EXERCISE PROMPT »
Repeat every line of the listing below exactly, minus the pictures.
------ DATA ------
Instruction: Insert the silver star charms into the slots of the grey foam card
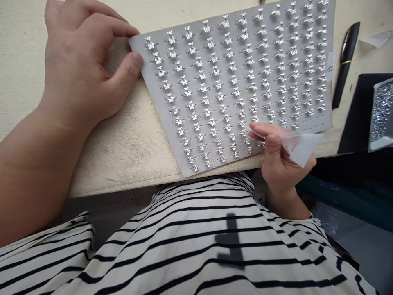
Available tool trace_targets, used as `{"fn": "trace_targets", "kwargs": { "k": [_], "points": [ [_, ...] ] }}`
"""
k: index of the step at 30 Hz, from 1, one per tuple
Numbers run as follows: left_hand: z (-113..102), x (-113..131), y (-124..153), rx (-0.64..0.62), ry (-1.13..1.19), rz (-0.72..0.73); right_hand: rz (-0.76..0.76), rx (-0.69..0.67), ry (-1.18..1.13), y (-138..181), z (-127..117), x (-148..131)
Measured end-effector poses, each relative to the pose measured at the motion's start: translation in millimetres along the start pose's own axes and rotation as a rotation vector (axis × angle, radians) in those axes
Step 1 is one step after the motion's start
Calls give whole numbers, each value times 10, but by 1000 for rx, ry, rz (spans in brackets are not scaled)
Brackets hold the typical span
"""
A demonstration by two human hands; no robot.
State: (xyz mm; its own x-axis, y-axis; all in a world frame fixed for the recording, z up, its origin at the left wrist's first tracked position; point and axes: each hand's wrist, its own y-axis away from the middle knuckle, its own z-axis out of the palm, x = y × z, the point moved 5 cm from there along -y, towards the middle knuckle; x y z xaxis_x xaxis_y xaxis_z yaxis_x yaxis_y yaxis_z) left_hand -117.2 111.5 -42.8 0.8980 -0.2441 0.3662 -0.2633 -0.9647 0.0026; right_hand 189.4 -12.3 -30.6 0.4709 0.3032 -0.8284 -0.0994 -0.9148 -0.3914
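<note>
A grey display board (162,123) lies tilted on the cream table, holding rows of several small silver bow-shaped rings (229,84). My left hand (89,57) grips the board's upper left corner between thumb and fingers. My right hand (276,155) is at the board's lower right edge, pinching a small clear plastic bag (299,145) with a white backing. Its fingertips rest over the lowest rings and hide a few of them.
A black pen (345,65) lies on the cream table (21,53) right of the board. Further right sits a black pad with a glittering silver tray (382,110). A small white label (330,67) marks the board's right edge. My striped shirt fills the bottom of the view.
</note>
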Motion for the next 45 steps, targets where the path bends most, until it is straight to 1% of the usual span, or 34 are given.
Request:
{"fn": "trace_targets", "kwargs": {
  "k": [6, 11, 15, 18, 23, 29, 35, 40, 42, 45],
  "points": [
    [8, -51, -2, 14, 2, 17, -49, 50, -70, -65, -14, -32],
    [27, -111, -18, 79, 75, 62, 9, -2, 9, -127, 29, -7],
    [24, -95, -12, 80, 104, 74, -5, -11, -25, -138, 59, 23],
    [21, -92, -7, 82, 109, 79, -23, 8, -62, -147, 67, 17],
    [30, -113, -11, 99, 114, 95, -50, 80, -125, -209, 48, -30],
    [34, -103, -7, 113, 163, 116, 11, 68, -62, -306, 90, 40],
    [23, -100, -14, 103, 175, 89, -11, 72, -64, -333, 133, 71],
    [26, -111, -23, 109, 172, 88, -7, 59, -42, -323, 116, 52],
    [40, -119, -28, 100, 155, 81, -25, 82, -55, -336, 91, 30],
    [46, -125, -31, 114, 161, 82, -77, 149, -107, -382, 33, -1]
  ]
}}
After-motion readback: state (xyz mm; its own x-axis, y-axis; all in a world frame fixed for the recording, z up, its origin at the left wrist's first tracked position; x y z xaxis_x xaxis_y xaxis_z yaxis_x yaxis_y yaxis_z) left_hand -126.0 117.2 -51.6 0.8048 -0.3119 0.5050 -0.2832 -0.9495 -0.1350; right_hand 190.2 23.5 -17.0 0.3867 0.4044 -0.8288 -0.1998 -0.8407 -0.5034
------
TASK SOLUTION »
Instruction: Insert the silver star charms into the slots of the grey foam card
Available tool trace_targets, used as `{"fn": "trace_targets", "kwargs": { "k": [_], "points": [ [_, ...] ] }}`
"""
k: index of the step at 30 Hz, from 1, one per tuple
Numbers run as follows: left_hand: z (-113..102), x (-113..131), y (-124..153), rx (-0.64..0.62), ry (-1.13..1.19), rz (-0.72..0.73); right_hand: rz (-0.76..0.76), rx (-0.69..0.67), ry (-1.18..1.13), y (-138..181), z (-127..117), x (-148..131)
Measured end-effector poses, each relative to the pose measured at the motion's start: translation in millimetres along the start pose's own axes and rotation as a rotation vector (axis × angle, radians) in those axes
Step 1 is one step after the motion's start
Calls give whole numbers, each value times 10, but by 1000 for rx, ry, rz (spans in brackets are not scaled)
Brackets hold the typical span
"""
A demonstration by two human hands; no robot.
State: (xyz mm; its own x-axis, y-axis; all in a world frame fixed for the recording, z up, its origin at the left wrist's first tracked position; point and axes: each hand's wrist, its own y-axis away from the middle knuckle, its own z-axis out of the palm, x = y × z, the point moved 5 cm from there along -y, towards the middle knuckle; x y z xaxis_x xaxis_y xaxis_z yaxis_x yaxis_y yaxis_z) left_hand -117.2 111.5 -42.8 0.8980 -0.2441 0.3662 -0.2633 -0.9647 0.0026; right_hand 189.4 -12.3 -30.6 0.4709 0.3032 -0.8284 -0.0994 -0.9148 -0.3914
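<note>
A grey display board (162,123) lies tilted on the cream table, holding rows of several small silver bow-shaped rings (229,84). My left hand (89,57) grips the board's upper left corner between thumb and fingers. My right hand (276,155) is at the board's lower right edge, pinching a small clear plastic bag (299,145) with a white backing. Its fingertips rest over the lowest rings and hide a few of them.
A black pen (345,65) lies on the cream table (21,53) right of the board. Further right sits a black pad with a glittering silver tray (382,110). A small white label (330,67) marks the board's right edge. My striped shirt fills the bottom of the view.
</note>
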Motion for the next 45 steps, targets where the path bends most, until it is straight to 1% of the usual span, or 34 are given.
Request:
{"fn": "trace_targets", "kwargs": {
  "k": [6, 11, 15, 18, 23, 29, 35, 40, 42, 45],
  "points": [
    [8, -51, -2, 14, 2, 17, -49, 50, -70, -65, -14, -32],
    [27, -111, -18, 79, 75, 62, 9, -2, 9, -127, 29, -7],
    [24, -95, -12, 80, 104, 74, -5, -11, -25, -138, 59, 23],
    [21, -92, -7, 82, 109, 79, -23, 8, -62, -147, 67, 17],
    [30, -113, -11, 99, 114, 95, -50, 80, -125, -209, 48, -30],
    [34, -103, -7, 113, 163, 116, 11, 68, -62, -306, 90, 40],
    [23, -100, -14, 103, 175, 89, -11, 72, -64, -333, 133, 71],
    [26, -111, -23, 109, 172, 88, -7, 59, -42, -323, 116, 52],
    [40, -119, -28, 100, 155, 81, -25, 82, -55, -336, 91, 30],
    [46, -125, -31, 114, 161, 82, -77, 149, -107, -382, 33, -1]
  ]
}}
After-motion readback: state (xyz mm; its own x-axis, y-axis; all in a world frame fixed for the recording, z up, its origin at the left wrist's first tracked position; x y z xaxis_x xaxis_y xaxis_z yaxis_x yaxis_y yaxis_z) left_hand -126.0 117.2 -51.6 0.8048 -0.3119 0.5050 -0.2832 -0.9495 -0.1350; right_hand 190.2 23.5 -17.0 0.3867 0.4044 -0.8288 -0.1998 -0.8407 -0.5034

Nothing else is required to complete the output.